Five ways you can rebuild your credit score
Banks and credit card companies evaluate your credit score to determine whether you’re worthy of a new loan, mortgage, or credit extension. Your credit score reflects your ability to meet certain financial requirements such as qualifying for or paying back a loan or getting good interest rates.
Credit scores in Canada are impacted by a combination of factors including the timely payment of your balance, the amount of credit card limit used, the amount of debt you have, your credit history, and more. These factors have either a positive or adverse effect on your credit score and knowing this, positions you for financial accountability.
If your past financial behaviour has harmed your credit score, there’s no need to worry. You have the time and opportunity to salvage it by adopting new practices that can improve your credit score. Here are some steps you can take:
Review your credit report
A good way to begin the journey of rebuilding your credit score is by getting a copy of your credit report from the two main credit reporting agencies in the country – Equifax and TransUnion. Your credit score may slightly differ in each of the reports due to the unique methods the bureaus use in calculating.
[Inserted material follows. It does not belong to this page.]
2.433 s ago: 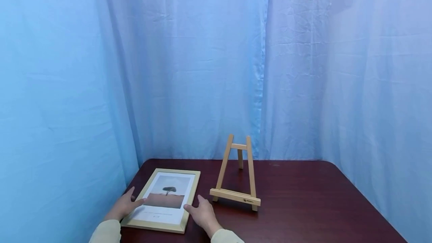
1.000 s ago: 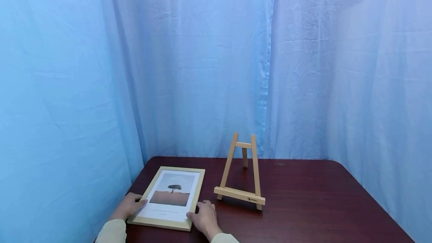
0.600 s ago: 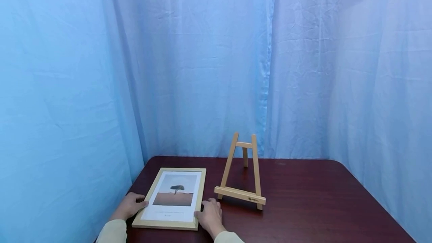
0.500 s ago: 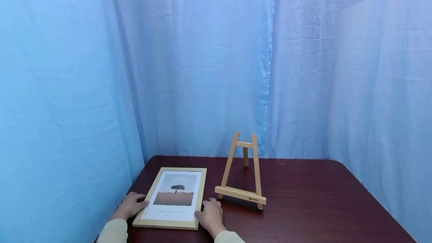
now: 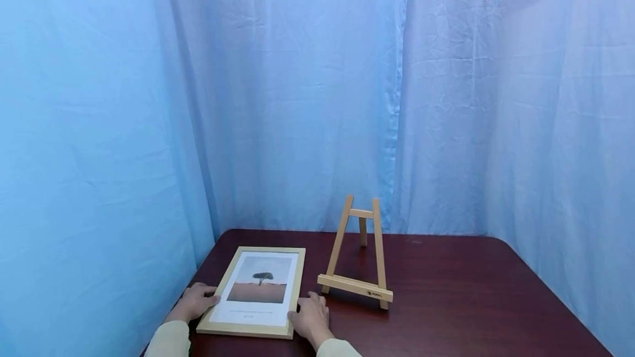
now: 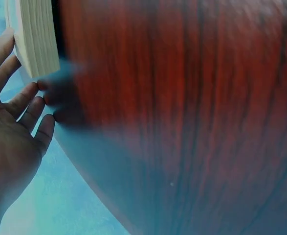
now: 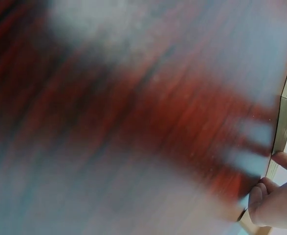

Reviewing your credit report also gives you a glimpse into your behaviour around payments, debt utilization, etc. You will also be able to identify inaccuracies or signs of fraud, and immediately report them for correction.
Pay your debts
Now that you know where you stand, it’s important to put this information to good use. Your payment history is the most significant factor that impacts your credit score so you should focus on improving it by making all outstanding payments and setting up an automatic system to pay subsequent bills on time. If you’re unable to make your payments, you can bring your accounts up to date by setting up payment agreements with your creditors.
Limit your credit applications
You may be tempted to apply for new credit cards and loans, but these will be recorded in your credit report as inquiries, which are also known as credit checks. Consistent credit checks will hurt your score and suggest to lenders that you can’t live within your means. Another disadvantage of opening new lines of credit is that it reduces the age of your account and the length of your credit history. Control this by limiting the number of credit cards you apply for and apply only when you truly need it.
Use multiple credit product type
A mix of different types of credit such as a credit card, a line of credit, a mortgage, and a car loan will improve your credit score. Your ability to manage a variety of credit products sends a message to creditors about your credit health and your understanding of essential credit information.
Build better financial habits
The most important aspect of improving your credit score is building spending and saving habits that impact your financial lifestyle in the long run. Start by creating a budget that clearly states your income, expenses, and savings for a period, usually a month. Your budget helps you to prioritize important expenses, track your bill payments, and monitor where your money goes. Adopt a saving culture by setting aside a fraction of your income for emergencies and investments. These habits add up to improve your credit score over time.
Give yourself time
Improving and rebuilding your credit score requires patience and discipline. If you take the suggested steps and commit to transforming your financial life, you will begin to see results in a year or less. The journey will not be seamless, but you can make considerable progress with the help of a debt professional.